Unfortunately many of the songs feature swear-words, but you can’t keep a 9 year old away from such language forever. The first chant she learnt, at a pre-season friendly last July, featured the words “Tottenham” and “shit” interchangeably: “What do you think of Tottenham?” asks one group of fans. “Shit” replies another group. “What do you think of shit?” the first group asks. “Tottenham” replies the second group. She knew it was a rude word but 10,000 people were shouting it so it couldn’t be avoided.

We have taught her a few clean chants and it was satisfying on Saturday when two of them came up: “You’re not singing / you’re not singing / you’re not singing any more” (to the tune of “Bread of Heaven”) and “You don’t know what you’re doing”, which doesn’t really have a tune but the same rhythmic chant goes with the words “The referee’s a wanker”, which I haven’t heard for a while.
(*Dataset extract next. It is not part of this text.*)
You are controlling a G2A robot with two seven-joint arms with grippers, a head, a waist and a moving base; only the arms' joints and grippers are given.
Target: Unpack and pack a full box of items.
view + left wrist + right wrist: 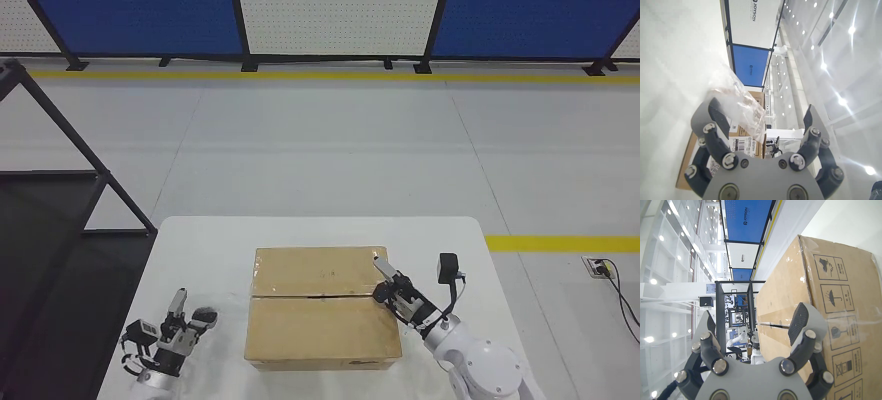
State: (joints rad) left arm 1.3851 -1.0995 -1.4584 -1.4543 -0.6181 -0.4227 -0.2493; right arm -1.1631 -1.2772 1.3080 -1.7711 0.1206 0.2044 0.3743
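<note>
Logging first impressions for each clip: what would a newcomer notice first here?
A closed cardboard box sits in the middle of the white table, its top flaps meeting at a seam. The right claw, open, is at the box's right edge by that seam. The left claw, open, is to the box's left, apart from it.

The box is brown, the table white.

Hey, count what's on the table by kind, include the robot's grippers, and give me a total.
Cardboard box: 1
Crumpled clear plastic: 1
Grippers: 2, the left gripper and the right gripper
Total: 4
</note>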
She came back from the game excitedly singing a song about Petr Cech, to the tune of “My old man’s a dustman”: “Petr Cech is magic / he wears a magic hat …”

In the interests of balance, having mentioned the Tottenham / shit exchanges being sung at the Emirates, the most sophisticated, inter-connected chant that I can recall came in May 1995, at White Hart Line. For a year or two Arsenal fans had been chanting “One-nil to the Ar-sen-al” to the tune of “Go West”, the Village People song that had been revived in the early 90s by Pet Shop Boys. Arsenal fans had sung it all the way to the Cup Winners Cup Final in 1994, which they won (one-nil, to the Arsenal). A year later they were defeated in the final of the same competition, by Real Zaragoza. The winning goal was scored by Nayim (a former Tottenham player) who lobbed the ball from the half-way line over the Arsenal keeper David Seaman. Within days, at the last league game of the season, the Spurs fans were singing, again to the tune of “Go West”: “Nayim / from the half-way line”. We first heard it outside the ground and it continued for most of the match. [I was there supporting my team, Leeds United. The game finished 1-1: that point guaranteed Leeds a European place the following season. And elsewhere in London West Ham held Manchester United to a draw, which allowed Blackburn Rovers won the Premier League.] I marvelled at the ingenuity and immediacy of the song. I still do.

And that Nayim goal also led to this bit of fun on “Pointless” two years ago, with Richard Osman telling Alexander Armstrong that Nayim had “lobbed Seaman from the half-way line”. It works better when you hear it. I saw the show on replay at the time, with my children, and this sequence made me laugh out loud. Fortunately I didn’t have to explain why.